The shell of Figure 3 further comprises an additional lens L3 rotated about the axis z'z and bounded by the inner diopter of the baseline 31 and the outer diopter of the baseline 32. The baseline 31 is of the same type as the baseline 22, i.e. the hyperbel axes 03 * 3, systee where? O3X3 forms an angle α with line zz1 and intersects L3 following the two points C and D. The base line 32 is directly advancing and perpendicular to 03X3: 3.

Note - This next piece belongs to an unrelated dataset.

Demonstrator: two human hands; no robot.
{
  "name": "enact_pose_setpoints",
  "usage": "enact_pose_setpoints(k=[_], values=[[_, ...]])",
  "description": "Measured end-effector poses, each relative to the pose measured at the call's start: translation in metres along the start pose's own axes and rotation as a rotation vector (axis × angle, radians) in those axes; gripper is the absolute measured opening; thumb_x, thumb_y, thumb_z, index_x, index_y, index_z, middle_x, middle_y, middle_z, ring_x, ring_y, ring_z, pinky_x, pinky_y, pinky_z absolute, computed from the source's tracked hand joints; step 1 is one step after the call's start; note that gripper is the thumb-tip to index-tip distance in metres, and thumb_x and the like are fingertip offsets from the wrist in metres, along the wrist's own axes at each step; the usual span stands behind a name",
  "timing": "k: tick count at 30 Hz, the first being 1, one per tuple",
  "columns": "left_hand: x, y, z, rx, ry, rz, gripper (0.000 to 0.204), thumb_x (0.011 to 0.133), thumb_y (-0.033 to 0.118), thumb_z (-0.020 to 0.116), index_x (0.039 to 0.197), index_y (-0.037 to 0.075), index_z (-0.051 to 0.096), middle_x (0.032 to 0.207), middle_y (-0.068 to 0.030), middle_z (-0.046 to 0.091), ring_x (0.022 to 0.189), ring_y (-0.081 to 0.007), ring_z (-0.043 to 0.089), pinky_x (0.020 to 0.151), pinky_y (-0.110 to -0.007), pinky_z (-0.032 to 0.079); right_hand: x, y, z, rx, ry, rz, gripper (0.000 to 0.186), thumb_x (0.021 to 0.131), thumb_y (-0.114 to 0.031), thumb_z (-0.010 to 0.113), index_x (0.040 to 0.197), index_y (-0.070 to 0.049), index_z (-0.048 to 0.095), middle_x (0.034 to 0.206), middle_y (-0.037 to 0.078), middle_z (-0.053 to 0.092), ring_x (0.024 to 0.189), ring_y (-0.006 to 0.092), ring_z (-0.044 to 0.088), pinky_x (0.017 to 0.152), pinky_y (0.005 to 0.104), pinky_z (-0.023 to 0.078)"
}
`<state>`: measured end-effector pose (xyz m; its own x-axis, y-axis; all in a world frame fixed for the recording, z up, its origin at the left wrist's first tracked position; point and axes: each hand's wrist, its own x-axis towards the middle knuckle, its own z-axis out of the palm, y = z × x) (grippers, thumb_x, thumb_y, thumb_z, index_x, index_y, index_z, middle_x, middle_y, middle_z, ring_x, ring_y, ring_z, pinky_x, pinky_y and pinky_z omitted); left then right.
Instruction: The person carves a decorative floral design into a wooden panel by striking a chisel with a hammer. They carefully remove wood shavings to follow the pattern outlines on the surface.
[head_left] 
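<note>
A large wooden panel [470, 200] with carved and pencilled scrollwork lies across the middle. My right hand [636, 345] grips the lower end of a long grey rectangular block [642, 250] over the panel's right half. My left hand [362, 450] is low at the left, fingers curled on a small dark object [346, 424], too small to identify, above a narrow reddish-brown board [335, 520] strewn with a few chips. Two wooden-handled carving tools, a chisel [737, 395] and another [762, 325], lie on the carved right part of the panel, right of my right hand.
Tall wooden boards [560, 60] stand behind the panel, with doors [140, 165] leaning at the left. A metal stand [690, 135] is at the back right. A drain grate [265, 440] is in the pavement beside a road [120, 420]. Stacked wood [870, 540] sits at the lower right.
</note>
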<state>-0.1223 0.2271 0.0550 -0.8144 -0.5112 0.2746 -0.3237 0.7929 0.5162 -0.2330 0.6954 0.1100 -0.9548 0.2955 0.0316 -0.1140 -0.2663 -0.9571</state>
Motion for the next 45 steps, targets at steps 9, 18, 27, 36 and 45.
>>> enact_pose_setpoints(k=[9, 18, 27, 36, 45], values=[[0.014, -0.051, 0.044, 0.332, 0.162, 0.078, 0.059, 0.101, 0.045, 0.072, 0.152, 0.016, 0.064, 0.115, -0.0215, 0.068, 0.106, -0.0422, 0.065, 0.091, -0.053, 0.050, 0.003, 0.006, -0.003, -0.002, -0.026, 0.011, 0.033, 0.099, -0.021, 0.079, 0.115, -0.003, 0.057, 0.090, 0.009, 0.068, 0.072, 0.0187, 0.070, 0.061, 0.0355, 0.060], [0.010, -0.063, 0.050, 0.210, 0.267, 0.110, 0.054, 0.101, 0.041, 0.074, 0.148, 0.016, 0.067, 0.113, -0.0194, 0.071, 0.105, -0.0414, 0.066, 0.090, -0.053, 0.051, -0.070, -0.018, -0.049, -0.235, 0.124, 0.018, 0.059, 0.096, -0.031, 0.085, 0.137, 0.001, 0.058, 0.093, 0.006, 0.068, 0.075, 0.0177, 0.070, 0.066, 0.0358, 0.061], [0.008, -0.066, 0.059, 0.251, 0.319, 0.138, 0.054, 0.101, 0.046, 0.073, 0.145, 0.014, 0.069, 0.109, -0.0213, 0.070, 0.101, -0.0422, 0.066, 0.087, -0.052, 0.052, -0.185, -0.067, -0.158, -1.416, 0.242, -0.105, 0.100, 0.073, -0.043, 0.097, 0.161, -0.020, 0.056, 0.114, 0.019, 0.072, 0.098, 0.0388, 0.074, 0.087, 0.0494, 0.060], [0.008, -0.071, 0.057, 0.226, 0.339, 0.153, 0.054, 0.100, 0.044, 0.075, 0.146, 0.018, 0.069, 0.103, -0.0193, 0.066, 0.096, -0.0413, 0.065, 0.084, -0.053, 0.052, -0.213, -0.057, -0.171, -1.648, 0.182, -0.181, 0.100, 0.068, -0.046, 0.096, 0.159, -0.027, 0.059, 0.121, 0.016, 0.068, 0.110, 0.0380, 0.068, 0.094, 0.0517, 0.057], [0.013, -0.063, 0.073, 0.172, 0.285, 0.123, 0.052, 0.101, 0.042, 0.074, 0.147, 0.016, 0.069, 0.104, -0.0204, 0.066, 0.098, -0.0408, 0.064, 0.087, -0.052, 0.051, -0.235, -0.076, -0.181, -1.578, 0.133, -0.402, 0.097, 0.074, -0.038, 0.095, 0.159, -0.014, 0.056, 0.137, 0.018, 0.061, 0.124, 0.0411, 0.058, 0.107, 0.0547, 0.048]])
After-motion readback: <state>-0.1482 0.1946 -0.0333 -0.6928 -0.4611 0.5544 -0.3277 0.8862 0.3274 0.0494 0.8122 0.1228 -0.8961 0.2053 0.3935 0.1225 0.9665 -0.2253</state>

The lens L3, which is stigmatic with respect to point F and infinity, produces a conical beam, the angle of the cone tip being equal to a. This optically benign conical beam is useful in rescuing shipwrecks.

Claims (3)

69203 6 A light signaling device comprising a substantially point light source (F) surrounded by a transparent shell (20) forming at least one annular lens (L1, L2) bounded by an inner diopter (21, 22) and an outer diopter (23, 24) which belong to a first and a second surface rotating about an axis (z'z) passing through a point (F), respectively, said lens (L1, L2) converting the rays emanating from the light source substantially perpendicular to the axis (z'z), characterized in that the base line of the first surface includes a first portion and a second portion (21 and 22) located in the first and second regions, respectively, defining a plane (25) perpendicular to the line (z'z) passing through the point (F), the first portion (21) being rectilinear or concave towards the inside of the shell, the second part (22) being concave towards the outside, and that the baseline of the second surface comprises third and fourth parts (23, 24) located in said e, respectively. in the first and second regions, said third portion (23) being concave toward the inside and said fourth portion (24) being rectilinear or concave toward the outside. Device according to claim 1, characterized in that said base lines are such that the lens (L1, L2) is stigmatic with respect to point (F) and infinity. Device according to claim 2, characterized in that said first part (21) is circular, said second part (22) is hyperbelic, said third part (23) is elliptical, and said fourth part (24) is directly progressive.